Research Data Management Plan - Theoretical Chemistry Group
1. Data Summary
Types of data generated
- Input/output files from quantum chemistry software (e.g., Q-Chem, VASP, Orca, Quantum Espresso)
- Custom simulation scripts (Python, Bash, etc.)
- Molecular structure files (e.g., `.xyz`, `.mol`, `.pdb`)
- Raw and processed data from computational experiments (e.g., energy profiles, optimization paths)
- Figures, plots, and analytical summaries
- Lab notebooks (electronic, e.g., Jupyter Notebooks)
Purpose of data collection
To study the electronic structure and properties of molecular systems, develop or test computational methods, and generate reproducible theoretical predictions.
Reusability of data
Most datasets will be reusable, especially input files and benchmark results. Metadata and documentation will be provided to facilitate reuse.
2. FAIR Data Principles
Findable
- Datasets will be indexed and deposited in searchable repositories (e.g., Zenodo).
- Metadata will follow standards such as the Chemical Markup Language (CML) and include project title, molecule identifiers (InChI/SMILES), methods used, etc.
Accessible
- Public datasets will be deposited with open access licensing (e.g., CC-BY 4.0).
- Controlled-access options will be used if data includes embargoed or unpublished results.
Interoperable
- Data will be saved in open formats (e.g., `.xyz`, `.json`, `.csv`, `.log`) when possible.
- Standard naming conventions and ontologies (e.g., IUPAC, CHEMINF) will be used.
Reusable
- All data will include documentation on generation methods, software versioning, and computational details.
- Code and scripts will include inline documentation and READMEs.
3. Data Storage and Backup
Active data storage
- University-managed servers or secure cloud storage (e.g., Leibniz Rechenzentrum HPC clusters with automated backups)

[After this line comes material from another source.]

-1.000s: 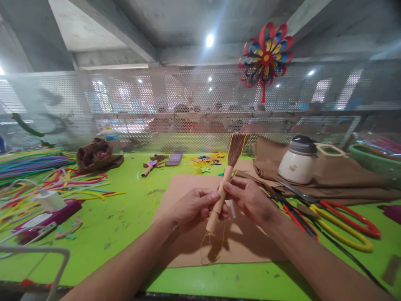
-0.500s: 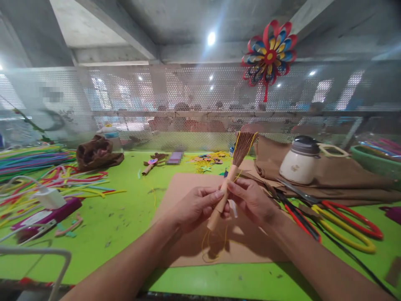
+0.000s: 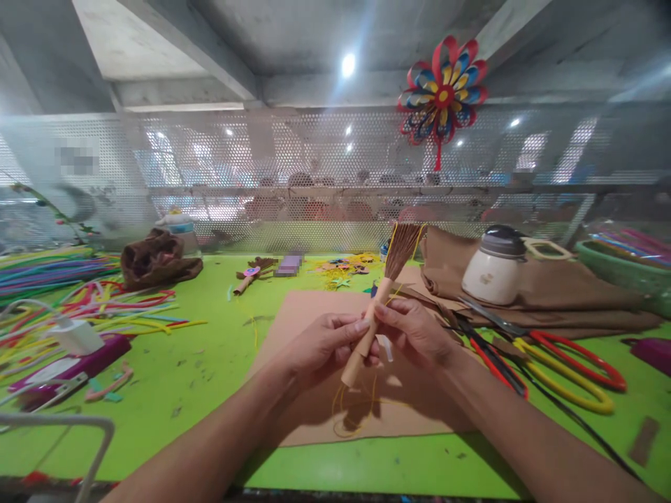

- Version control using Git (e.g., GitHub, GitLab)
Backup policy
- Daily backups on institutional infrastructure
- Weekly redundant offsite backup snapshots
Security
- Access-controlled environments
- Two-factor authentication for remote access
4. Data Sharing and Publication
- Data will be made available upon publication in peer-reviewed journals.
- Datasets will be uploaded to domain-specific repositories:
- Quantum chemistry inputs/outputs: MolSSI QCArchive
- General research data: Zenodo, Figshare
- Persistent identifiers (DOIs) will be assigned.
- Scripts and notebooks will be published via GitHub with Zenodo linkage for DOI minting.
5. Roles and Responsibilities
Principal Investigator: Overall responsibility for data strategy, integrity, and compliance with funding agency mandates.
Postdocs and PhD students: Responsible for maintaining clean and reproducible project folders, backups, and documentation.
6. Ethics and Legal Compliance
- No human or sensitive data involved.
- Software licenses (e.g., Q-Chem, VASP) will be used according to institutional agreements.
- Independent generated code will be released under open-source licenses (e.g., MIT, GPL) where possible.
7. Data Retention and Archiving
- Raw and processed data will be stored for at least 10 years post-publication.
- Archived datasets will be stored in non-proprietary formats with full documentation.
- Periodic review to migrate data to current formats to avoid obsolescence.
8. Resources and Costs
- Storage and backup resources will be provided by the university or national HPC services.
- Data publication costs (e.g., for open repositories) will be included in project budgeting or are covered by contracts of the university with publishers.
- No additional staff can currently be hired solely for data management of our research group.